Как-то все время неуютно Сергею Варфоломеевичу, когда Перекресов даже молча сидит с ним рядом в пролетке на пружинной клеенчатой подушке.
А Григорий Назарович вроде того что дремлет на козлах.
Напрасно его, пожалуй, взял с собой Сергей Варфоломеевич. Напрасно: болтливый он очень! Лезет, куда его не просят. И Перекресов из его болтовни может составить совсем не то мнение.
А вообще-то ничего не поделаешь, пусть составляет.
На прошлой неделе какие-то корреспонденты приезжали. Тоже чего-то такое расспрашивали. Может, уже написали статейку. Может, скоро появится в газете. Ну и пусть. Что же теперь делать? Перестройка идет по всем вопросам. На всех не угодишь.
А все-таки немножко обидно. Похоже, что Сергей Варфоломеевич преждевременно состарился. Ужас как заболела вдруг поясница, когда он поднял плаху. Теперь уже не болит — прошло.

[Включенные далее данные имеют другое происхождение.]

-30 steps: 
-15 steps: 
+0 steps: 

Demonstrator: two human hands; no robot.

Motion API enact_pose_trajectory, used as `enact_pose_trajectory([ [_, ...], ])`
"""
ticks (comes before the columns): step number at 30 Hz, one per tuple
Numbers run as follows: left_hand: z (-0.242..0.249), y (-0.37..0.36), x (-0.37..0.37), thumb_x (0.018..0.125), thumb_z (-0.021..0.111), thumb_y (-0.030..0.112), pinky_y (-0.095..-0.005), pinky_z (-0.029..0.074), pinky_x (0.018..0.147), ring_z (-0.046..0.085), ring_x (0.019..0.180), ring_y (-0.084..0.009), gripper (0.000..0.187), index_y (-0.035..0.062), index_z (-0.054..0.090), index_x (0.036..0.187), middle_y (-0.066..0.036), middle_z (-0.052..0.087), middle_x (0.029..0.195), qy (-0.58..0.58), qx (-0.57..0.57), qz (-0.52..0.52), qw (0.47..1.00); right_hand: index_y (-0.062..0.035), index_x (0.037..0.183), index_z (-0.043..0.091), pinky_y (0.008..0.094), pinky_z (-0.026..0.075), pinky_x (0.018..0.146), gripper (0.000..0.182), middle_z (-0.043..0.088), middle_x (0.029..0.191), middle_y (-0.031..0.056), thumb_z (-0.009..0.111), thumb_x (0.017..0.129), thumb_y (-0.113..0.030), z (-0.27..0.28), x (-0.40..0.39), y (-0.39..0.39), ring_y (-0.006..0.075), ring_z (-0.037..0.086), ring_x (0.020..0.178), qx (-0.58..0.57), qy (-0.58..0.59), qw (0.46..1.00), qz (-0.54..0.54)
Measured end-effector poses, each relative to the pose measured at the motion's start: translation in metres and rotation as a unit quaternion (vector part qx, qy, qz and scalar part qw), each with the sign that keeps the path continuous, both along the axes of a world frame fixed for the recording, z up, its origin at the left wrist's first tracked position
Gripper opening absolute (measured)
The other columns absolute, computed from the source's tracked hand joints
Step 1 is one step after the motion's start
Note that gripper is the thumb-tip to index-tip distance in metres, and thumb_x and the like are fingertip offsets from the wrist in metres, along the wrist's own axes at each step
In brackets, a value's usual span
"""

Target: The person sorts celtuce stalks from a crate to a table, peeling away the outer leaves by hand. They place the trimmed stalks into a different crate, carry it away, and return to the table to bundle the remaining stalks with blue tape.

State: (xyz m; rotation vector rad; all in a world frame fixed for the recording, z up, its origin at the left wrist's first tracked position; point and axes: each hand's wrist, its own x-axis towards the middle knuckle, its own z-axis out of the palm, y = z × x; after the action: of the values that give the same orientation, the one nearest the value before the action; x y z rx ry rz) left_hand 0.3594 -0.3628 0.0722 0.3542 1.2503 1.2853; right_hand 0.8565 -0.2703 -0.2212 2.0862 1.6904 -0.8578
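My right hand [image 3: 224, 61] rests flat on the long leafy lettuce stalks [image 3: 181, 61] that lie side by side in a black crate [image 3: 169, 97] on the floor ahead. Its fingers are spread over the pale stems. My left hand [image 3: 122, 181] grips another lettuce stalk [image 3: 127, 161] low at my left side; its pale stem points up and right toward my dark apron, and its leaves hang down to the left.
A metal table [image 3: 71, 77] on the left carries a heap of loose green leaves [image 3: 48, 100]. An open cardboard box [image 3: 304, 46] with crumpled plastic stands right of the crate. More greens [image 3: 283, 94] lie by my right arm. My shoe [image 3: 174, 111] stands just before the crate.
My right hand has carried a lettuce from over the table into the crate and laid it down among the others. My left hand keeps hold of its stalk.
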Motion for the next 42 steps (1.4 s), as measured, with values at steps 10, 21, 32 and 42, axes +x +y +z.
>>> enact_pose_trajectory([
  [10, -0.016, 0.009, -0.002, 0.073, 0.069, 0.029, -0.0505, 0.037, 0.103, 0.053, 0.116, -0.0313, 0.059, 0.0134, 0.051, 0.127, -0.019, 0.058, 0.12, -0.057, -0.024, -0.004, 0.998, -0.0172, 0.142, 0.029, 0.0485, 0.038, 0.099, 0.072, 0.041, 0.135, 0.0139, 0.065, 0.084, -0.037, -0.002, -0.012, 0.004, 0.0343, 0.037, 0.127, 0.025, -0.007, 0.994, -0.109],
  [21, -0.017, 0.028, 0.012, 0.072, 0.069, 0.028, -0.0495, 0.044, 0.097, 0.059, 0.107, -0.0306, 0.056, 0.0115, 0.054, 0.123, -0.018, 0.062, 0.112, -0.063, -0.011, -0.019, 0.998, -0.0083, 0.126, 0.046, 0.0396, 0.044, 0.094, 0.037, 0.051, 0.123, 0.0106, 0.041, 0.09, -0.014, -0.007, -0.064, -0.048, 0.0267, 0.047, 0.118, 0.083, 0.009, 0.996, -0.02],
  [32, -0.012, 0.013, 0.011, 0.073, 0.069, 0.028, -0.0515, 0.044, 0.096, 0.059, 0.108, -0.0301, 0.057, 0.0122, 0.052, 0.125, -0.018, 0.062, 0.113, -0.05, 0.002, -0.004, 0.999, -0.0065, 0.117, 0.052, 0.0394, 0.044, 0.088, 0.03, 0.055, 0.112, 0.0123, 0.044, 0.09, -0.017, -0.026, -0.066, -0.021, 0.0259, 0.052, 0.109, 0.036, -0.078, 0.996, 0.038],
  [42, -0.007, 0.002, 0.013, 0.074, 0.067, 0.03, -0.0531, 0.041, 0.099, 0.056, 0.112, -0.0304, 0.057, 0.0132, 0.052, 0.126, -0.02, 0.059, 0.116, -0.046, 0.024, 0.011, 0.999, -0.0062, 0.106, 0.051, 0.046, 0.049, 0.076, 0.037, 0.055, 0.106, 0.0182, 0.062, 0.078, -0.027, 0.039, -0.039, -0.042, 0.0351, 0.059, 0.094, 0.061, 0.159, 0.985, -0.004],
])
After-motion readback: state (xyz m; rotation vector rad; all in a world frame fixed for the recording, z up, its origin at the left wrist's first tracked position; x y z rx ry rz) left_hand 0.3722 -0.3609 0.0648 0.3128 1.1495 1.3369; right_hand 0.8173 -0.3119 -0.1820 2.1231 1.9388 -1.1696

А все-таки в чем же дело? Рано бы еще стариться. И Терентьев, пьяный, на свадьбе вдруг погладил его по голове и захохотал: «Мало у тебя волосьев-то остается на голове. Как ветром сдуло. От умственного, что ли, труда?» Похоже, что и Терентьев посмеялся над ним. Пьяный, конечно, был, осмелел. Не надо было гулять у него на свадьбе. Надо было поздравить молодых и уйти.